最后 (Final)

2.6K 169 95
                                    

Yazarın anlatımı ile Song Ah;

Genç adam masadan ayrıldığında Song Ah ne diyeceğini bilemez bir şekilde arkasından bakakalmıştı. Ne diyeceğini bilemiyordu. Bir an önce eve gidip flaşın içindeki şeyi görmek istiyordu. En az onun kadar Yoongi ve kız arkadaşı da merak etmişti.

"Eve gidelim."

Yoongi arabanın olduğu tarafa doğru gidip arabayı çalıştırdı, o sırada Go Eun da Song Ah'a yardım etti. Eve doğru yol aldıklarında genç kız kendini düşünmekten alıkoyamadı. Doğru olanı mı yapmıştı? Sevdiği adamı tamamen hayatından çıkararak doğru kararı mı vermişti? Yoksa hayatı boyunca pişman olacağı bir hata mı yapmıştı? Yalan söylediğini düşünmüyordu, ama bundan emin olamazdı. Hâlâ Jungkook'a karşı güven sorunları vardı, yaşadıklarından sonra normal olanı da buydu. Ya ilerde pişman olursa? O zaman nasıl geri getirecekti onu? Şu an bile ona nasıl ulaşacağını bilmiyordu. Telefonlarını açacak mıydı? Daha doğrusu, onu arayabilecek miydi? Nasıl cesaret edebilirdi ki buna? Ne yapacağını bilemiyordu. İlk defa bu kadar çaresiz hissediyordu genç kız.

"Song Ah? İnecek misin?"

Genç kız düşüncelerin içinde boğulduğundan eve vardığının farkında bile değildi. Arabadan zorlukla inerek eve doğru yol aldılar. Heyecandan kalbinin ritmi bozulmuştu. Flaşı televizyona taktı Yoongi. Üçüde televizyonun karşısına oturup merakla açılmasını bekledi. Ve açıldı. Jungkook anlaşılan o ki gizli bir kamera ile yapılanları çekiyordu.

"Hey! Ne yapıyorsun?"

Tanıdık yüz kafasını kaldırarak Jungkooka baktı.

"Ne yapıyor gibi görünüyorum ahmak? Şu bisikleti bozmamda bana yardım et."

Jungkook hiçbir şey yapmadan bekledi. Yapmaya cesareti yoktu.

"İşte oldu, bu hurda yığını ile hiçbir yere gidemez. Bana söyledikleri şeylerin hesabını verecek."

Jungkook oldukça tedirgindi. O da suçluydu artık. Sadece işleyenin değil görüp de sessiz kalanın da suçuydu. Jungkook sessiz kalmıştı.

"A-Acaba yapmasak mı?"

In Ah ellerini göğüsüne sarıp ukala bir şekilde konuşmaya başladı.

"Aptal mısın sen? Kaç gündür bunun hayalini kuruyorum haberin var mı?"

Jungkook ses çıkartmadan bekledi. Daha sonra bisikleti yerine bırakıp oradan öğrencilerin olduğu yere geçtiler.
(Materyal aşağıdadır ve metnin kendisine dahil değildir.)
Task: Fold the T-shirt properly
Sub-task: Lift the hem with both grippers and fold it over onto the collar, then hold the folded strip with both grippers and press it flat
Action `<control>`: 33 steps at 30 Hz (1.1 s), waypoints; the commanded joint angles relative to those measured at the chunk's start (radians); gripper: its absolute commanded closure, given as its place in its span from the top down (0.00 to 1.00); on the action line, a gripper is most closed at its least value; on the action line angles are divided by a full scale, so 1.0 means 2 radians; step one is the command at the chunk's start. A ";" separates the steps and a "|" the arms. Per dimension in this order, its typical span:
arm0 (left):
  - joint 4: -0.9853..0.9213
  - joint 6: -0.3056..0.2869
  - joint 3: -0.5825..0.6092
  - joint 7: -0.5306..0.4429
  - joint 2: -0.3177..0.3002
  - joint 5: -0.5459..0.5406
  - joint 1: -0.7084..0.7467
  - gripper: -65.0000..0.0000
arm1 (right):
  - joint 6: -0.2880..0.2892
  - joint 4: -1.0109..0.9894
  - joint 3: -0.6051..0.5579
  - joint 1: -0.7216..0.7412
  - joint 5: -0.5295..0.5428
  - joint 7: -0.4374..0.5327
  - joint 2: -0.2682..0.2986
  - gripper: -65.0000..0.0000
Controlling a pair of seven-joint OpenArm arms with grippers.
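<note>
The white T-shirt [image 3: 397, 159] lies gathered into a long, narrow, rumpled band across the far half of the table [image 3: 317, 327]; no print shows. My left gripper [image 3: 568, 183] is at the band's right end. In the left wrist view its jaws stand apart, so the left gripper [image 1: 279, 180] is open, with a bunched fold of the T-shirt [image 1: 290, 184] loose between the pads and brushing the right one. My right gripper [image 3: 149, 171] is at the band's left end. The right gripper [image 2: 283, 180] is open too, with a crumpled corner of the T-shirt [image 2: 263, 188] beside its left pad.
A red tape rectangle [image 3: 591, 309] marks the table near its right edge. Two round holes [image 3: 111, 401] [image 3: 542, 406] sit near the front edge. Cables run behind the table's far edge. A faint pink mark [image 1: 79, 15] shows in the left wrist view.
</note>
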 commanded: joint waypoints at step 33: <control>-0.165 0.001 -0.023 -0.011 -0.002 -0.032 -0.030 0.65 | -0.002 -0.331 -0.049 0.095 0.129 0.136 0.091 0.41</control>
Song Ah yavaşça merdivenleri inip bisikletine doğru yürüdü ve çıkış kapısına ilerlediğinde herkes düşmesini beklerken o devam etti. Bir anda bastıran yağmur herkesi telaşa düşürmüştü. Jungkook hızla koşmaya başladı. Aynı zamanda da genç kızın adını haykırıyordu. O sırada kamera bozulmuştu.

Güvenlik sistemindeki kamerayı izlemeye başladılar.

İçinde yük taşıyan bir kamyon ilerliyordu. Yeşil ışık yandığında hareket eden kamyonu görmesiyle Song Ah anında frene bastı. Ama fren tutmuyordu. Ayağını yere durdurmak için koyduğunda çok geçti. Hızla gelen kamyon ile bedeni buluşmuştu. İnsanlar çığlık atarak başına toplandığında yer kan gölüne dönmüştü. Jungkook koşarak geldiğinde kızın bedenini yerde gördüğünde durdu. Bacaklarının üzerine düşüp ağlamaya başladığında çok kötü gözüküyordu. Arkasından koşarak In Ah geldi. Jungkook'u zorla ayağa kaldırdı. Ne kadar kızın yanına gitmek için zorlasa da kendini, In Ah zorla onu götürmüştü.

Ve bitmişti. Üçüde birbirine baktı. Song Ah bu işin arkasında In Ah'ın olduğunu az çok tahmin ediyordu.

"Bu kadarını biz de bilmiyorduk. Sadece birleştirdiğimiz görüntülerde Jungkook'un yüzünü görmüştük."